0

I'm resorting to R to handling averageif() and maxif() like functions because my data set is too large and Excel keeps crashing.

I'm looking for a way to find the average wind based on status, and between columns Start Date and End Date from df. I'd imagine this would involve the between function in R.

status<-c("tropical depression", "tropical depression", "tropical storm")
Begin_Date <- as.Date(c("1974/06/01","1980/06/05","1990/06/07"))
End_Date <- as.Date(c("1975/06/01","1981/07/05","1991/08/07"))
df<-as.data.frame(cbind(status,Begin_Date,End_Date))
df$Begin_Date<-as.Date(Begin_Date)
df$End_Date<-as.Date(End_Date)
df$status<-as.character(status)
storms$date <- as.Date(with(storms, paste(year, month, day,sep="-")), "%Y-%m-%d")
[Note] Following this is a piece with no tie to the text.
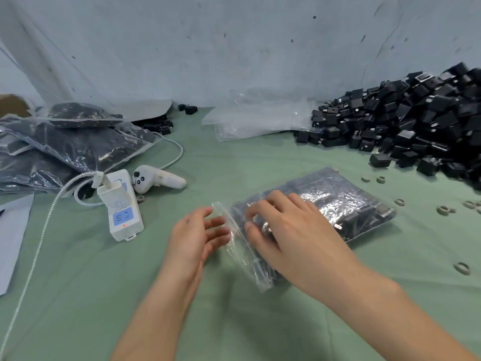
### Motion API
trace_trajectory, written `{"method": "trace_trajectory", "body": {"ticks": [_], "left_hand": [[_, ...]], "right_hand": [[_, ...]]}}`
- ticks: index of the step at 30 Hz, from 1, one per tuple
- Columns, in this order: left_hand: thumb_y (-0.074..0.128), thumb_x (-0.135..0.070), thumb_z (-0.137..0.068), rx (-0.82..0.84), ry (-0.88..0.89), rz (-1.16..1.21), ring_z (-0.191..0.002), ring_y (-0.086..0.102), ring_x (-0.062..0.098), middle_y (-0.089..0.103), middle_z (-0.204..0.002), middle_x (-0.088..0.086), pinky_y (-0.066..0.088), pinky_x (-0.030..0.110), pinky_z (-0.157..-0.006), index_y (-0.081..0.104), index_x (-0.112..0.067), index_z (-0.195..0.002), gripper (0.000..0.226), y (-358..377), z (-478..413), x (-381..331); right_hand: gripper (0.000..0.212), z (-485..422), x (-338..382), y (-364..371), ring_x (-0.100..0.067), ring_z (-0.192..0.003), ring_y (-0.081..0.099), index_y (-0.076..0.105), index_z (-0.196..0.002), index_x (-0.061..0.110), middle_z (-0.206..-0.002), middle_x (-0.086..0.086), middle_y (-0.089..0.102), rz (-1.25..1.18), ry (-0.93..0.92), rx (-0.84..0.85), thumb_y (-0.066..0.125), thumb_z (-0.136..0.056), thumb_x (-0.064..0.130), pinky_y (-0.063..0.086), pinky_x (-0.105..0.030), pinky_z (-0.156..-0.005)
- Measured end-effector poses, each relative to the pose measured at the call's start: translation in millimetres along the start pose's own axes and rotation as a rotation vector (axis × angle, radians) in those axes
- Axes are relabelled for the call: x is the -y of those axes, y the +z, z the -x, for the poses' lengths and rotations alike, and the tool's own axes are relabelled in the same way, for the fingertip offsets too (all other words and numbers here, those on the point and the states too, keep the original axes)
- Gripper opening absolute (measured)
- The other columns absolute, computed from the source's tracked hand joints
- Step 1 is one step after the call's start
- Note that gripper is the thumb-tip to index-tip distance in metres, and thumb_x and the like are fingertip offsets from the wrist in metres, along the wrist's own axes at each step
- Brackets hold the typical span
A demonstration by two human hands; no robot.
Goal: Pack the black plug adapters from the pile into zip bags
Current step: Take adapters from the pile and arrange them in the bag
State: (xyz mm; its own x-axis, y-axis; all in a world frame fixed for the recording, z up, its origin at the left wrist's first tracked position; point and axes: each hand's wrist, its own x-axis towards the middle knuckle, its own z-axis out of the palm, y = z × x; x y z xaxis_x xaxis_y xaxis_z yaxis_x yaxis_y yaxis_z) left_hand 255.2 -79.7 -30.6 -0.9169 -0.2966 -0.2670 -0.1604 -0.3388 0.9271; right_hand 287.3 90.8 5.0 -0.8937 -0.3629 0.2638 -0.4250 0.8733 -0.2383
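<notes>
A clear zip bag (346, 204) filled with black plug adapters lies flat on the green cloth in front of me, its zip edge (234, 230) turned toward my left. My right hand (289, 230) rests on top of the bag near that edge, fingers spread and pressing down. My left hand (197, 235) sits just left of the zip edge, fingers relaxed and touching the plastic lip. A large pile of loose black adapters (416, 121) fills the right rear of the table.
Filled bags (73, 142) are stacked at the left rear. A white power strip (121, 204) with cables and a white controller (156, 178) lie left of centre. Empty clear bags (255, 118) lie at the back. Small rings (462, 268) are scattered on the right.
</notes>
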Motion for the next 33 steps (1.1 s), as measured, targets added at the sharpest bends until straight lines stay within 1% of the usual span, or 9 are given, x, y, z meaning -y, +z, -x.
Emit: {"method": "trace_trajectory", "body": {"ticks": [3, 6, 8, 10, 16, 20, 23, 29, 33], "left_hand": [[0.052, -0.034, -0.1, -0.11, 0.107, -0.336, -0.045, 0.056, 0.013, 0.061, -0.077, 0.007, 0.05, 0.03, -0.053, 0.06, -0.01, -0.086, 0.028, -6, -12, 5], [0.054, -0.043, -0.099, -0.106, 0.115, -0.438, -0.036, 0.053, 0.011, 0.061, -0.064, 0.005, 0.047, 0.028, -0.052, 0.061, -0.009, -0.08, 0.039, -5, -23, 5], [0.056, -0.042, -0.098, -0.093, 0.102, -0.497, -0.032, 0.048, 0.012, 0.06, -0.053, 0.003, 0.042, 0.02, -0.043, 0.063, -0.006, -0.078, 0.042, -4, -30, 4], [0.059, -0.042, -0.097, -0.08, 0.093, -0.567, -0.028, 0.042, 0.013, 0.057, -0.043, 0.001, 0.036, 0.015, -0.036, 0.065, -0.004, -0.078, 0.043, -3, -35, 2], [0.062, -0.031, -0.097, -0.034, 0.095, -0.614, -0.024, 0.034, 0.01, 0.052, -0.041, 0.004, 0.027, 0.013, -0.03, 0.062, -0.004, -0.074, 0.035, 3, -42, -4], [0.06, -0.025, -0.098, -0.026, 0.104, -0.627, -0.023, 0.032, 0.008, 0.051, -0.048, 0.008, 0.025, 0.013, -0.03, 0.063, -0.003, -0.078, 0.03, 6, -44, -5], [0.059, -0.024, -0.098, -0.015, 0.11, -0.646, -0.024, 0.032, 0.009, 0.051, -0.047, 0.008, 0.027, 0.013, -0.03, 0.062, -0.004, -0.074, 0.032, 4, -45, -5], [0.056, -0.026, -0.1, 0.01, 0.126, -0.681, -0.025, 0.034, 0.009, 0.052, -0.049, 0.008, 0.029, 0.013, -0.031, 0.062, -0.004, -0.075, 0.033, 1, -48, -4], [0.056, -0.025, -0.1, 0.033, 0.117, -0.659, -0.029, 0.038, 0.008, 0.052, -0.049, 0.006, 0.034, 0.014, -0.034, 0.062, -0.005, -0.075, 0.032, -2, -51, -3]], "right_hand": [[0.049, 8, -2, 11, -0.015, -0.13, 0.044, 0.057, -0.131, 0.035, -0.139, 0.014, 0.052, 0.038, -0.013, 0.065, 0.024, -0.099, 0.053, 0.029, -0.033, -0.109], [0.05, 16, -1, 27, -0.025, -0.143, 0.037, 0.066, -0.123, 0.039, -0.146, 0.012, 0.051, 0.123, -0.078, 0.178, 0.024, -0.099, 0.054, 0.02, -0.043, -0.12], [0.05, 19, 1, 32, -0.033, -0.141, 0.042, 0.074, -0.109, 0.038, -0.136, 0.013, 0.061, 0.157, -0.093, 0.178, 0.028, -0.099, 0.053, 0.026, -0.053, -0.119], [0.05, 20, -1, 35, -0.034, -0.141, 0.043, 0.076, -0.105, 0.037, -0.128, 0.016, 0.066, 0.147, -0.105, 0.144, 0.029, -0.1, 0.053, 0.028, -0.055, -0.118], [0.059, 16, -2, 33, -0.025, -0.149, 0.027, 0.068, -0.119, 0.04, -0.128, 0.023, 0.063, 0.054, -0.113, 0.149, 0.016, -0.1, 0.059, 0.01, -0.046, -0.124], [0.053, 4, -9, 22, -0.012, -0.13, 0.048, 0.07, -0.117, 0.038, -0.12, 0.022, 0.066, -0.022, -0.103, 0.002, 0.021, -0.102, 0.053, 0.022, -0.033, -0.117], [0.045, -12, -19, 16, -0.009, -0.123, 0.05, 0.069, -0.121, 0.035, -0.124, 0.019, 0.063, -0.08, -0.059, -0.077, 0.028, -0.105, 0.047, 0.026, -0.031, -0.114], [0.04, -29, -24, 23, -0.007, -0.131, 0.041, 0.062, -0.124, 0.039, -0.134, 0.025, 0.053, -0.015, -0.012, 0.055, 0.028, -0.106, 0.046, 0.015, -0.031, -0.118], [0.041, -33, -22, 27, -0.01, -0.133, 0.039, 0.061, -0.128, 0.039, -0.138, 0.024, 0.052, 0.029, -0.021, 0.074, 0.027, -0.106, 0.046, 0.014, -0.031, -0.117]]}}
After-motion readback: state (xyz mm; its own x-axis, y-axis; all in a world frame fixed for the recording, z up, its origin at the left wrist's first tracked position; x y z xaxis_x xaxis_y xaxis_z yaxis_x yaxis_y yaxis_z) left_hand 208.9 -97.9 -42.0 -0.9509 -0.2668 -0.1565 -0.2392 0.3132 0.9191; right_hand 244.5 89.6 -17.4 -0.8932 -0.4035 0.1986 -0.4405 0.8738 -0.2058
(Note: my actual problem is billing data, so I would need a solution to gather an average based on IDs, between a start billing date and end billing date).

Take the storms dataset from dplyr as an example.

starting with my df below:

               status Begin_Date   End_Date
tropical depression  1974-06-01 1975-06-01
 tropical depression 1980-06-05 1981-07-05
      tropical storm 1990-06-07 1991-08-07 

What I'd like:

               status Begin_Date   End_Date   Avg Wind
tropical depression  1974-06-01 1975-06-01    44.3
 tropical depression 1980-06-05 1981-07-05    66.7
      tropical storm 1990-06-07 1991-08-07    56

I'm trying to get this to be dplyr compliant as well.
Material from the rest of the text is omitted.